Example 1: Backup and Restore Workflow

import boto3
from tigris_boto3_ext import (
    create_snapshot_bucket,
    create_snapshot,
    list_snapshots,
    create_fork,
    get_snapshot_version,
)

s3 = boto3.client('s3')

# Create a snapshot-enabled bucket
create_snapshot_bucket(s3, 'production-data')

# Add some data
s3.put_object(Bucket='production-data', Key='important.txt', Body=b'critical data')

# Create a snapshot
snapshot_result = create_snapshot(s3, 'production-data', snapshot_name='daily-backup')
snapshot_version = get_snapshot_version(snapshot_result)

# List all snapshots
snapshots = list_snapshots(s3, 'production-data')
for bucket in snapshots.get('Buckets', []):
    print(f"Snapshot: {bucket['Name']}")

# Restore from snapshot by creating a fork
create_fork(s3, 'restored-data', 'production-data', snapshot_version=snapshot_version)

Example 2: Testing with Snapshot Isolation

import boto3
from tigris_boto3_ext import create_fork, create_snapshot, get_snapshot_version

s3 = boto3.client('s3')

# Create a snapshot of production data
snapshot_result = create_snapshot(s3, 'production-data', snapshot_name='test-snapshot')
snapshot_version = get_snapshot_version(snapshot_result)

# Fork for testing (isolated copy)
create_fork(s3, 'test-data', 'production-data', snapshot_version=snapshot_version)

# Run tests against test-db without affecting production
s3.put_object(Bucket='test-data', Key='test-data.txt', Body=b'test data')

# Clean up test bucket when done
s3.delete_bucket(Bucket='test-data')

Example 3: Time-Travel Queries

import boto3
from tigris_boto3_ext import get_object_from_snapshot, list_objects_from_snapshot

s3 = boto3.client('s3')

# Get object as it was at a specific snapshot
historical_obj = get_object_from_snapshot(
    s3,
    'my-bucket',
    'config.json',
    snapshot_version='12345'
)
old_config = historical_obj['Body'].read()

# List all objects in historical snapshot
historical_objects = list_objects_from_snapshot(
    s3,
    'my-bucket',
    snapshot_version='12345',
    Prefix='logs/2024/'
)

for obj in historical_objects.get('Contents', []):
    print(f"Historical object: {obj['Key']}")
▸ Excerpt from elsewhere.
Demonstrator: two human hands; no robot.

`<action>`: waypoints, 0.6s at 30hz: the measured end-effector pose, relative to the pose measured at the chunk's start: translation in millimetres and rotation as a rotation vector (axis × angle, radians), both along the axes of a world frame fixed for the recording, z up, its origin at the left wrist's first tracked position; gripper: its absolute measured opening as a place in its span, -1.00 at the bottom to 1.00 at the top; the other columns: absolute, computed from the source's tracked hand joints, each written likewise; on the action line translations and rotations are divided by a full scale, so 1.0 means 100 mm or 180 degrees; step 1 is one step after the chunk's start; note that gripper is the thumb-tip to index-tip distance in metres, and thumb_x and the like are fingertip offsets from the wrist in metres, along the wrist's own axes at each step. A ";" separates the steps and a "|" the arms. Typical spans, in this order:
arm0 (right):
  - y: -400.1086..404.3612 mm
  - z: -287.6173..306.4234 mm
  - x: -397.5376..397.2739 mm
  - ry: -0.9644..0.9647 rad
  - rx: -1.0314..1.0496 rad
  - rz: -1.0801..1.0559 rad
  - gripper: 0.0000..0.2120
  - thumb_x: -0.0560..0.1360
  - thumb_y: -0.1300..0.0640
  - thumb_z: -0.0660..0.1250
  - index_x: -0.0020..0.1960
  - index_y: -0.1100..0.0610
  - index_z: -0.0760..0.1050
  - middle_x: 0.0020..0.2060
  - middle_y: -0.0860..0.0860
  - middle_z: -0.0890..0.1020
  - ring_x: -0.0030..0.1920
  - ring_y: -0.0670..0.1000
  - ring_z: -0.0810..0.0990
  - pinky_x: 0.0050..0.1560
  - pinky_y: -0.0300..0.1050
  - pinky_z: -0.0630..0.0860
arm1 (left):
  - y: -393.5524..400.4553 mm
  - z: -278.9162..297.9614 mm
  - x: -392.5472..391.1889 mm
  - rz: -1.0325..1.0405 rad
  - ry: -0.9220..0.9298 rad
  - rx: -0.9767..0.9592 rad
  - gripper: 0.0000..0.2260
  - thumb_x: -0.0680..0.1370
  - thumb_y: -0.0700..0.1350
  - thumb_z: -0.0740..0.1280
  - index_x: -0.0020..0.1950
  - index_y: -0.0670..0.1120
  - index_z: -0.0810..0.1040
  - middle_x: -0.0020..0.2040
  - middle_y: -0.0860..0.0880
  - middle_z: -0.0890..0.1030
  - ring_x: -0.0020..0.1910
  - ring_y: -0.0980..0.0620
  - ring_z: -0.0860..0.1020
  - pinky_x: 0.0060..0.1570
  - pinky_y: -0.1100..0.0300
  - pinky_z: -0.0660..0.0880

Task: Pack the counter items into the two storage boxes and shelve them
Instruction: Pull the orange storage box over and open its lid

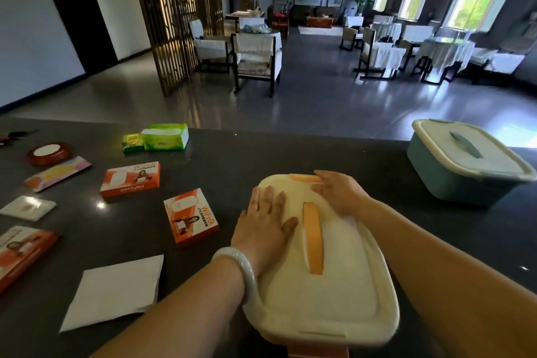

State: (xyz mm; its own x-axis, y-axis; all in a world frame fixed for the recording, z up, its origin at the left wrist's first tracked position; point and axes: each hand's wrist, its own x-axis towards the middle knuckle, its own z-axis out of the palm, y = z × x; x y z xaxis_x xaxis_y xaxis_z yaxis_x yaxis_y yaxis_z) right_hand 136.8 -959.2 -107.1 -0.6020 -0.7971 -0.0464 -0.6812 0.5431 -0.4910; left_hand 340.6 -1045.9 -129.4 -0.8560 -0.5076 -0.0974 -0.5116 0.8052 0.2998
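A cream-lidded storage box (334,293) with an orange handle sits on the dark counter (232,154) in front of me. My left hand (264,227) lies flat on the lid's left part, fingers straight. My right hand (340,192) rests on the lid's far edge, its fingers at the orange clasp (302,177). A second box (465,166), teal with a cream lid and grey handle, stands closed at the right. Loose on the left lie orange WiFi boxes (130,179) (190,216) (20,253), a green tissue pack (165,136) and a white envelope (116,291).
A small green packet (132,142), a red ribbon roll (48,152), a pastel flat pack (56,173) and a white sachet (27,208) also lie on the left. Beyond the counter's far edge is a dining room with chairs (257,61) and tables.
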 end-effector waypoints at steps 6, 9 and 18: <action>-0.15 -0.14 -0.23 0.0542 0.0033 0.0205 -0.91 0.54 -0.13 0.24 -0.10 -0.23 0.51 -0.06 -0.12 0.59 -0.11 -0.09 0.55 -0.24 -0.25 0.41 | 0.01 -0.05 -0.01 0.0087 0.0057 0.0025 -0.39 0.58 0.33 -0.15 0.55 0.14 -0.24 0.57 0.09 -0.26 0.51 0.01 -0.34 0.47 -0.16 0.11; -0.18 -0.16 -0.26 0.0260 0.0006 -0.0102 -0.85 0.55 -0.11 0.24 -0.18 -0.21 0.52 -0.13 -0.13 0.59 -0.13 -0.06 0.57 -0.18 -0.15 0.52 | 0.02 -0.04 -0.01 0.0082 0.0036 0.0011 -0.39 0.57 0.33 -0.15 0.55 0.15 -0.26 0.56 0.10 -0.28 0.50 0.02 -0.36 0.42 -0.12 0.22; -0.18 -0.17 -0.25 0.0465 0.0459 0.0087 -0.64 0.59 -0.22 0.05 0.31 -0.18 0.38 0.20 -0.03 0.56 0.19 0.03 0.51 0.26 0.08 0.37 | 0.04 0.01 -0.02 0.0076 0.0011 -0.0019 -0.39 0.58 0.32 -0.14 0.56 0.14 -0.25 0.57 0.09 -0.27 0.51 0.02 -0.35 0.42 -0.07 0.22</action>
State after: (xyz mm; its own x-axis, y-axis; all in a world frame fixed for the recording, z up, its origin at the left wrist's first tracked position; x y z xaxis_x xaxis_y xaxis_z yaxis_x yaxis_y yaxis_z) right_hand 111.9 -977.7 -124.4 -0.5890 -0.8047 -0.0750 -0.7549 0.5809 -0.3045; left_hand 339.0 -1042.0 -128.2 -0.8439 -0.5286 -0.0913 -0.5298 0.7945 0.2968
Example 4: Retrieving Bucket Snapshot and Fork Information

import boto3
from tigris_boto3_ext import (
    create_snapshot_bucket,
    create_snapshot,
    create_fork,
    get_snapshot_version,
    has_snapshot_enabled,
    get_bucket_info,
)

s3 = boto3.client('s3')

# Check if a bucket has snapshots enabled
bucket_name = 'my-bucket'

create_snapshot_bucket(s3, bucket_name)

if has_snapshot_enabled(s3, bucket_name):
    print(f"✓ Snapshots are enabled for {bucket_name}")
else:
    print(f"✗ Snapshots are not enabled for {bucket_name}")

# Get comprehensive bucket information
info = get_bucket_info(s3, bucket_name)
print(f"Snapshot enabled: {info['snapshot_enabled']}")
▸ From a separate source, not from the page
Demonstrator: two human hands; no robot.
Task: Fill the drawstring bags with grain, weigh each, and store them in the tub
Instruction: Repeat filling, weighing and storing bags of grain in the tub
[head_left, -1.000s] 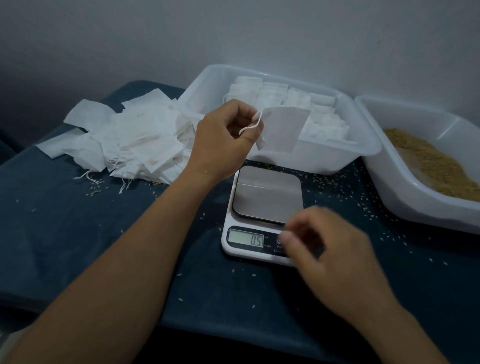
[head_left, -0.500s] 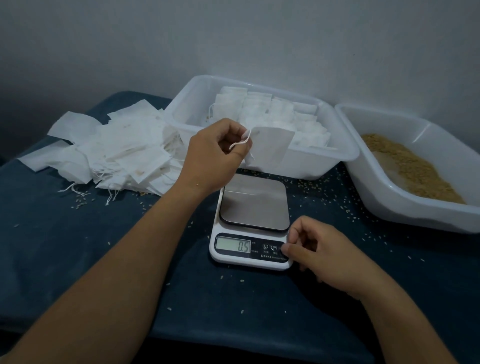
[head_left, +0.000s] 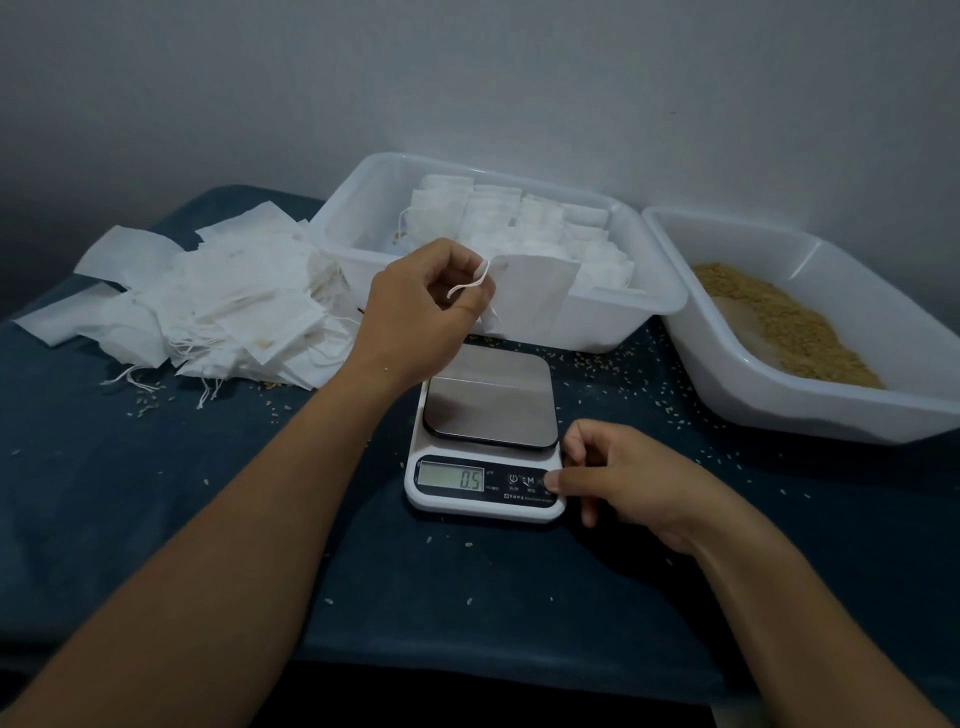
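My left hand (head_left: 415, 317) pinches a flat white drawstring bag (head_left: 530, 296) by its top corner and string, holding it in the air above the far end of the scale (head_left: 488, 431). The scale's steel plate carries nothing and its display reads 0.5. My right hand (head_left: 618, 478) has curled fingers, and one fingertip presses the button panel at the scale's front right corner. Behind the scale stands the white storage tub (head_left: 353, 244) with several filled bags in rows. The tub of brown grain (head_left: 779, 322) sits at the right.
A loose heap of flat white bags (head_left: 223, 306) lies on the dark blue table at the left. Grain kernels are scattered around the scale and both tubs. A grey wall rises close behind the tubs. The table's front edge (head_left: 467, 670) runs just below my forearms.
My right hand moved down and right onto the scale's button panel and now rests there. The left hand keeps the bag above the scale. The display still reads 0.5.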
# Example: Check fork lineage
source_bucket = 'production-data'
create_snapshot_bucket(s3, source_bucket)

# Create a snapshot
snapshot_result = create_snapshot(s3, source_bucket, snapshot_name='v1')
snapshot_version = get_snapshot_version(snapshot_result)

# Create a fork
forked_bucket = 'test-data'
create_fork(s3, forked_bucket, source_bucket, snapshot_version=snapshot_version)

# Inspect the fork
fork_info = get_bucket_info(s3, forked_bucket)
print(f"Forked from: {fork_info['fork_source_bucket']}")
print(f"Snapshot version: {fork_info['fork_source_snapshot']}")

Example 5: Bundle API — Fetch Multiple Objects in One Request

import tarfile
import boto3
from tigris_boto3_ext import bundle_objects, BundleError, BUNDLE_ON_ERROR_FAIL

s3 = boto3.client('s3')

# Fetch a batch of training images as a streaming tar archive
keys = [f"dataset/train/img_{i:05d}.jpg" for i in range(1000)]
response = bundle_objects(s3, 'my-dataset-bucket', keys)
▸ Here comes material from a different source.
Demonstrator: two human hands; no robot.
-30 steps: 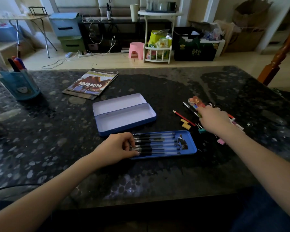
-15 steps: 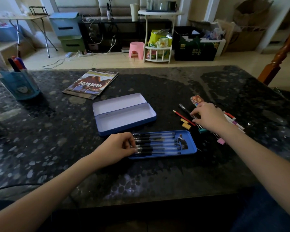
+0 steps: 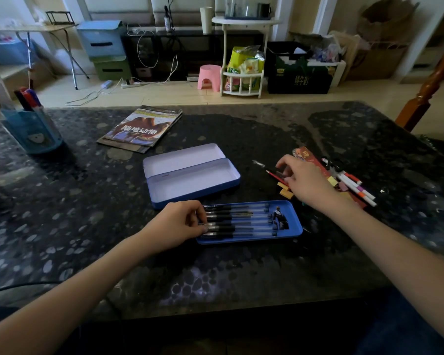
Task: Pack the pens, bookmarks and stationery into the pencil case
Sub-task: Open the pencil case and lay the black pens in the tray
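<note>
A magazine (image 3: pixel 141 129) lies at the table's (image 3: pixel 62 201) upper left, a blue pen holder (image 3: pixel 34 131) at far left. A pink stool (image 3: pixel 209 76) stands on the floor behind.

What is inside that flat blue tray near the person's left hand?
The blue tray holds a row of black pens lying side by side and a small figure at its right end. The left hand covers the pens' left ends.

One open pencil case (image 3: pixel 192 180) lay by one blue tray (image 3: pixel 295 221) holding five black pens (image 3: pixel 241 221). Two hands (image 3: pixel 176 226) were in view. One magazine (image 3: pixel 141 129) and one pen cup (image 3: pixel 34 131) stood farther off.
</note>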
with tarfile.open(fileobj=response, mode="r|") as tar:
    for member in tar:
        if member.name == "__bundle_errors.json":
            continue  # skip the error manifest
        f = tar.extractfile(member)
        if f is not None:
            image_bytes = f.read()
            # feed to training pipeline

# Use fail mode for inference where every object must be present
try:
    response = bundle_objects(
        s3, 'my-bucket', keys, on_error=BUNDLE_ON_ERROR_FAIL
    )
except BundleError as e:
    print(f"Bundle failed (HTTP {e.status_code}): {e.body}")

See examples/bundle_usage.py for more patterns including error handling, response metadata, and ML training batches.

How It Works

This library uses boto3's event system to inject Tigris-specific headers into S3 API requests:

Request Headers (Sent to Tigris)

  • X-Tigris-Enable-Snapshot: true - Enables snapshot support for bucket creation
  • X-Tigris-Snapshot: true; name=<name> - Creates a snapshot
  • X-Tigris-Snapshot: <bucket_name> - Lists snapshots for a bucket
  • X-Tigris-Snapshot-Version: <version> - Reads from specific snapshot version
  • X-Tigris-Fork-Source-Bucket: <bucket> - Specifies fork source
  • X-Tigris-Fork-Source-Bucket-Snapshot: <version> - Forks from specific snapshot
  • X-Tigris-Rename: true - Turns a CopyObject request into an in-place rename

Response Headers (Returned by Tigris)

The following custom headers are returned in HeadBucket responses and can be accessed via get_bucket_info() and has_snapshot_enabled():

  • X-Tigris-Enable-Snapshot: true - Present when snapshots are enabled for the bucket
  • X-Tigris-Fork-Source-Bucket: <bucket_name> - Present on forked buckets, indicates the parent bucket
  • X-Tigris-Fork-Source-Bucket-Snapshot: <version> - Present on forked buckets, indicates the snapshot version

The library registers event handlers on before-sign.s3.* events to add request headers transparently.

Requirements

  • Python 3.9+
  • boto3 >= 1.26.0

Development

Setup

# Clone the repository
git clone https://github.com/tigrisdata/tigris-boto3-ext.git
cd tigris-boto3-ext

# Install with dev dependencies using uv
uv sync --all-extras

# Or with pip
pip install -e ".[dev]"

Running Tests

Integration Tests

Integration tests run against a real Tigris S3 service. See tests/integration/README.md for detailed setup instructions.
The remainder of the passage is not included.